===== INPUT MATERIAL =====

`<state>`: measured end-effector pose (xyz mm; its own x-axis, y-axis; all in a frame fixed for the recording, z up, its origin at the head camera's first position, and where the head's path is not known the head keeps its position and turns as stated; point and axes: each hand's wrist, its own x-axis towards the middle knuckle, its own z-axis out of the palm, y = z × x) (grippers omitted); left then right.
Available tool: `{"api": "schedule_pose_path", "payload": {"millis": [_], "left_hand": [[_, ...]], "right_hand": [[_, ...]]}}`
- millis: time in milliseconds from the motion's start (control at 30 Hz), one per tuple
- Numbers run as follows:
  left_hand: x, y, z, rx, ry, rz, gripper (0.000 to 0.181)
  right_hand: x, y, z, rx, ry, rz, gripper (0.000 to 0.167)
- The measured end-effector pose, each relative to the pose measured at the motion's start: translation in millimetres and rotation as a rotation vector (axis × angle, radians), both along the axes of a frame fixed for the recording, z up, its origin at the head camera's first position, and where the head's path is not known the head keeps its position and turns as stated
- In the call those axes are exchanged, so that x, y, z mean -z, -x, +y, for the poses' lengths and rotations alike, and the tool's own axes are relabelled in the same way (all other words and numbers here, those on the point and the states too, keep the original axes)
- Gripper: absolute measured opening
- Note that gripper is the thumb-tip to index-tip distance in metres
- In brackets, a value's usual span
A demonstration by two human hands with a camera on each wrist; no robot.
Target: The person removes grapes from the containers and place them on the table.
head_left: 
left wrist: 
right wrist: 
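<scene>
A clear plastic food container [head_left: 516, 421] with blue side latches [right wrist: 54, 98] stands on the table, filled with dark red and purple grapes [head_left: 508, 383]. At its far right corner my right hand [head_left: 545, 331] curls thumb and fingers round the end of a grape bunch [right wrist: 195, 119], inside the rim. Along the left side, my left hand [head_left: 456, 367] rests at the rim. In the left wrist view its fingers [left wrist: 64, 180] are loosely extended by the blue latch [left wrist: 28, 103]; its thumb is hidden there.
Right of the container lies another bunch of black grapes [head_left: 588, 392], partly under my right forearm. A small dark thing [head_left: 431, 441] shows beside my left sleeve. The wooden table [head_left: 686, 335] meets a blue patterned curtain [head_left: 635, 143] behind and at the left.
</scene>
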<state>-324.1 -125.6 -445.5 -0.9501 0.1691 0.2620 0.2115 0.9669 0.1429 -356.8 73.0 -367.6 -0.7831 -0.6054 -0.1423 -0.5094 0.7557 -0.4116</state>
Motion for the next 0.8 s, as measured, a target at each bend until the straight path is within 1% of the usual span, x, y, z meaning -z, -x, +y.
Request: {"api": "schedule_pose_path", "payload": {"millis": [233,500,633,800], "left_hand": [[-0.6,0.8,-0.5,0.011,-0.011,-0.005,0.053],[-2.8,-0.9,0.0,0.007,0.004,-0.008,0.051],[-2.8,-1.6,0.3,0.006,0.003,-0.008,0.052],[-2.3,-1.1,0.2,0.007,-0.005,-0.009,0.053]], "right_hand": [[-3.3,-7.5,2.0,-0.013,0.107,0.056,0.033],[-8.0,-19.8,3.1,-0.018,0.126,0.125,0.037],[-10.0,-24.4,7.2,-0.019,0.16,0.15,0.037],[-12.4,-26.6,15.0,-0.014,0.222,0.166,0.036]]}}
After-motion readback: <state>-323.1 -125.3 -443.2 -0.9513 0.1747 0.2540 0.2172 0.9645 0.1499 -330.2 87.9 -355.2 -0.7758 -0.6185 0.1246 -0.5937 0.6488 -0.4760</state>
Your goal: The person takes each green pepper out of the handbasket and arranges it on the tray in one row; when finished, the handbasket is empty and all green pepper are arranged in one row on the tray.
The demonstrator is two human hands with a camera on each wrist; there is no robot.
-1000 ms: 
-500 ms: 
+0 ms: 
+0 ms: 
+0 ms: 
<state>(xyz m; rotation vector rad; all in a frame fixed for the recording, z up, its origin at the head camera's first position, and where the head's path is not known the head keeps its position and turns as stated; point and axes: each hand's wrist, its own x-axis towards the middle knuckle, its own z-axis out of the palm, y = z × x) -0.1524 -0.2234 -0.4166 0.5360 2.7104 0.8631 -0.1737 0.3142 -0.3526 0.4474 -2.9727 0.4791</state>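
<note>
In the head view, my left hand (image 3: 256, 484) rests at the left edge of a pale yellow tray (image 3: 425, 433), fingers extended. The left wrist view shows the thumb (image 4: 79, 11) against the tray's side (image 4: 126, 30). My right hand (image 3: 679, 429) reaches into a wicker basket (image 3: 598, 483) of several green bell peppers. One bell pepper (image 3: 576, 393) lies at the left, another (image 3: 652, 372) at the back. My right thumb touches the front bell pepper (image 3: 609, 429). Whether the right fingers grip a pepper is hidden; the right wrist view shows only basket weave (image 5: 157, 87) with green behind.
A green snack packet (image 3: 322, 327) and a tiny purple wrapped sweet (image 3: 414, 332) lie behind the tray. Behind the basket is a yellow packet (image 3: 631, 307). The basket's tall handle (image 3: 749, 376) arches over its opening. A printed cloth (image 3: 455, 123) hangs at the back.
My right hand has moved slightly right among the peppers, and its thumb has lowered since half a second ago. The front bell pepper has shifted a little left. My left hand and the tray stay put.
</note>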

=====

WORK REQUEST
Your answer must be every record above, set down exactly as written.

EXERCISE SOLUTION
`<state>`: measured end-effector pose (xyz mm; its own x-axis, y-axis; all in a frame fixed for the recording, z up, its origin at the head camera's first position, and where the head's path is not known the head keeps its position and turns as stated; point and axes: each hand's wrist, its own x-axis towards the middle knuckle, its own z-axis out of the palm, y = z × x) (grippers omitted); left then right.
Available tool: `{"api": "schedule_pose_path", "payload": {"millis": [_], "left_hand": [[_, ...]], "right_hand": [[_, ...]]}}`
- millis: time in milliseconds from the motion's start (control at 30 Hz), one per tuple
- Numbers run as follows:
  left_hand: x, y, z, rx, ry, rz, gripper (0.000 to 0.181)
  right_hand: x, y, z, rx, ry, rz, gripper (0.000 to 0.167)
- The measured end-effector pose, each relative to the pose measured at the motion's start: translation in millimetres and rotation as a rotation vector (axis × angle, radians), both along the axes of a frame fixed for the recording, z up, its origin at the head camera's first position, and where the head's path is not known the head keeps its position and turns as stated
- In the call those axes are exchanged, so that x, y, z mean -z, -x, +y, for the poses' lengths and rotations alike, and the tool's own axes are relabelled in the same way (all other words and numbers here, those on the point and the states too, keep the original axes)
- Gripper: absolute measured opening
- Note that gripper is the thumb-tip to index-tip distance in metres
- In brackets, a value's usual span
A demonstration by two human hands with a camera on each wrist; no robot.
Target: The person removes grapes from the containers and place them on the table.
head_left: 
left wrist: 
right wrist: 
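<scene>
A clear plastic food container [head_left: 516, 421] with blue side latches [right wrist: 54, 98] stands on the table, filled with dark red and purple grapes [head_left: 508, 383]. At its far right corner my right hand [head_left: 545, 331] curls thumb and fingers round the end of a grape bunch [right wrist: 195, 119], inside the rim. Along the left side, my left hand [head_left: 456, 367] rests at the rim. In the left wrist view its fingers [left wrist: 64, 180] are loosely extended by the blue latch [left wrist: 28, 103]; its thumb is hidden there.
Right of the container lies another bunch of black grapes [head_left: 588, 392], partly under my right forearm. A small dark thing [head_left: 431, 441] shows beside my left sleeve. The wooden table [head_left: 686, 335] meets a blue patterned curtain [head_left: 635, 143] behind and at the left.
</scene>
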<state>-324.1 -125.6 -445.5 -0.9501 0.1691 0.2620 0.2115 0.9669 0.1429 -356.8 73.0 -367.6 -0.7831 -0.6054 -0.1423 -0.5094 0.7557 -0.4116</state>
Motion for the next 0.8 s, as measured, a target at each bend until the straight path is within 1% of the usual span, x, y, z meaning -z, -x, +y.
Request: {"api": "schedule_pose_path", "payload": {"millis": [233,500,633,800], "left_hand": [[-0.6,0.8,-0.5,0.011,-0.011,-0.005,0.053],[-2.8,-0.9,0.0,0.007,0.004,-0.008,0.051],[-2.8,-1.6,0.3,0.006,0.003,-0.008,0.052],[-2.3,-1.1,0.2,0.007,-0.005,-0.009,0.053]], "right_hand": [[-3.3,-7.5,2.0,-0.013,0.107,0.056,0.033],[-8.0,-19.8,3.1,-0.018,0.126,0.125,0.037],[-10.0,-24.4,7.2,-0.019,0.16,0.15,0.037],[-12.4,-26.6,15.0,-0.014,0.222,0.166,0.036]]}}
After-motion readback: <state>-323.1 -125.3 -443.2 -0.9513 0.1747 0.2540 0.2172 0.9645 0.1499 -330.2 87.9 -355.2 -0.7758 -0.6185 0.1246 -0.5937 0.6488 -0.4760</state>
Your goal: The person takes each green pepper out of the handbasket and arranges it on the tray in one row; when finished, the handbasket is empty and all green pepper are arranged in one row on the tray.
The demonstrator is two human hands with a camera on each wrist; there is no robot.
-1000 ms: 
-500 ms: 
+0 ms: 
+0 ms: 
+0 ms: 
<state>(xyz m; rotation vector rad; all in a frame fixed for the recording, z up, its origin at the head camera's first position, and where the head's path is not known the head keeps its position and turns as stated; point and axes: each hand's wrist, its own x-axis towards the middle knuckle, its own z-axis out of the palm, y = z × x) -0.1524 -0.2234 -0.4166 0.5360 2.7104 0.8631 -0.1737 0.3142 -0.3526 0.4474 -2.9727 0.4791</state>
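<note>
In the head view, my left hand (image 3: 256, 484) rests at the left edge of a pale yellow tray (image 3: 425, 433), fingers extended. The left wrist view shows the thumb (image 4: 79, 11) against the tray's side (image 4: 126, 30). My right hand (image 3: 679, 429) reaches into a wicker basket (image 3: 598, 483) of several green bell peppers. One bell pepper (image 3: 576, 393) lies at the left, another (image 3: 652, 372) at the back. My right thumb touches the front bell pepper (image 3: 609, 429). Whether the right fingers grip a pepper is hidden; the right wrist view shows only basket weave (image 5: 157, 87) with green behind.
A green snack packet (image 3: 322, 327) and a tiny purple wrapped sweet (image 3: 414, 332) lie behind the tray. Behind the basket is a yellow packet (image 3: 631, 307). The basket's tall handle (image 3: 749, 376) arches over its opening. A printed cloth (image 3: 455, 123) hangs at the back.
My right hand has moved slightly right among the peppers, and its thumb has lowered since half a second ago. The front bell pepper has shifted a little left. My left hand and the tray stay put.
</note>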

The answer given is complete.